Local Inconsistency Resolution: The Interplay between Attention and Control in Probabilistic Models

arXiv cs.AI / 4/21/2026

📰 NewsIdeas & Deep AnalysisModels & Research

Key Points

  • The paper introduces Local Inconsistency Resolution (LIR), a generic algorithm for learning and approximate inference that works by repeatedly focusing on part of a probabilistic model and fixing inconsistencies using parameters under control.
  • LIR is built on Probabilistic Dependency Graphs (PDGs), which can represent inconsistent beliefs and provide a flexible foundation for the proposed approach.
  • The authors show that LIR unifies and generalizes several well-known methods, including EM, belief propagation, adversarial training, GANs, and GFlowNets, with each recoverable as a specific LIR instance.
  • For GFlowNets, LIR yields a more natural loss function that the authors report improves GFlowNet convergence.
  • The paper includes an implementation for discrete PDGs and evaluates behavior on synthetic graphs, comparing results to global optimization on the full PDG.

Abstract

We present a generic algorithm for learning and approximate inference with an intuitive epistemic interpretation: iteratively focus on a subset of the model and resolve inconsistencies using the parameters under control.
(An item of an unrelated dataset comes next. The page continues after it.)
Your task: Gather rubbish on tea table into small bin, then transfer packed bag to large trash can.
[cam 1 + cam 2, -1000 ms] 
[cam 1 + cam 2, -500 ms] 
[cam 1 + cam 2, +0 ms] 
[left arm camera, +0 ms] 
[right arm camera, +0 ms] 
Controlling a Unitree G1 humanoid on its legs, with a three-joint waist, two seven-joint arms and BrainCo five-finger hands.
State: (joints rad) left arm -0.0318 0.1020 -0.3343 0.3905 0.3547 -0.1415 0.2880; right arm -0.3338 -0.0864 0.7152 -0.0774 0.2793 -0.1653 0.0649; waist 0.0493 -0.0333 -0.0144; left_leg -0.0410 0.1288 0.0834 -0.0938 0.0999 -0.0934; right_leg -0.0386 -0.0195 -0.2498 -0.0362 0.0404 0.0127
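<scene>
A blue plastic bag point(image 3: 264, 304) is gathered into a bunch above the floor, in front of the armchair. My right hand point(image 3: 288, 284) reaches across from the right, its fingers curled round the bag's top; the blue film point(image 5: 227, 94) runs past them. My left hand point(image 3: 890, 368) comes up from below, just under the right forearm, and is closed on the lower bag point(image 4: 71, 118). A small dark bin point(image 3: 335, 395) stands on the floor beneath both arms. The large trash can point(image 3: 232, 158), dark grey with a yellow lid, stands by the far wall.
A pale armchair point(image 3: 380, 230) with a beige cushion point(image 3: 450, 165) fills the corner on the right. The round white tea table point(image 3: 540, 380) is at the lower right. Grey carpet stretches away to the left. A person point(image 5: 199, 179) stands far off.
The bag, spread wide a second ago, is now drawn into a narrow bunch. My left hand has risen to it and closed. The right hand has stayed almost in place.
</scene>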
This framework, which we call Local Inconsistency Resolution (LIR) is built upon Probabilistic Dependency Graphs (PDGs), which provide a flexible representational foundation capable of capturing inconsistent beliefs. We show how LIR unifies and generalizes a wide variety of important algorithms in the literature, including the Expectation-Maximization (EM) algorithm, belief propagation, adversarial training, GANs, and GFlowNets. In the last case, LIR actually suggests a more natural loss, which we demonstrate improves GFlowNet convergence. Each method can be recovered as a specific instance of LIR by choosing a procedure to direct focus (attention and control). We implement this algorithm for discrete PDGs and study its properties on synthetically generated PDGs, comparing its behavior to the global optimization semantics of the full PDG.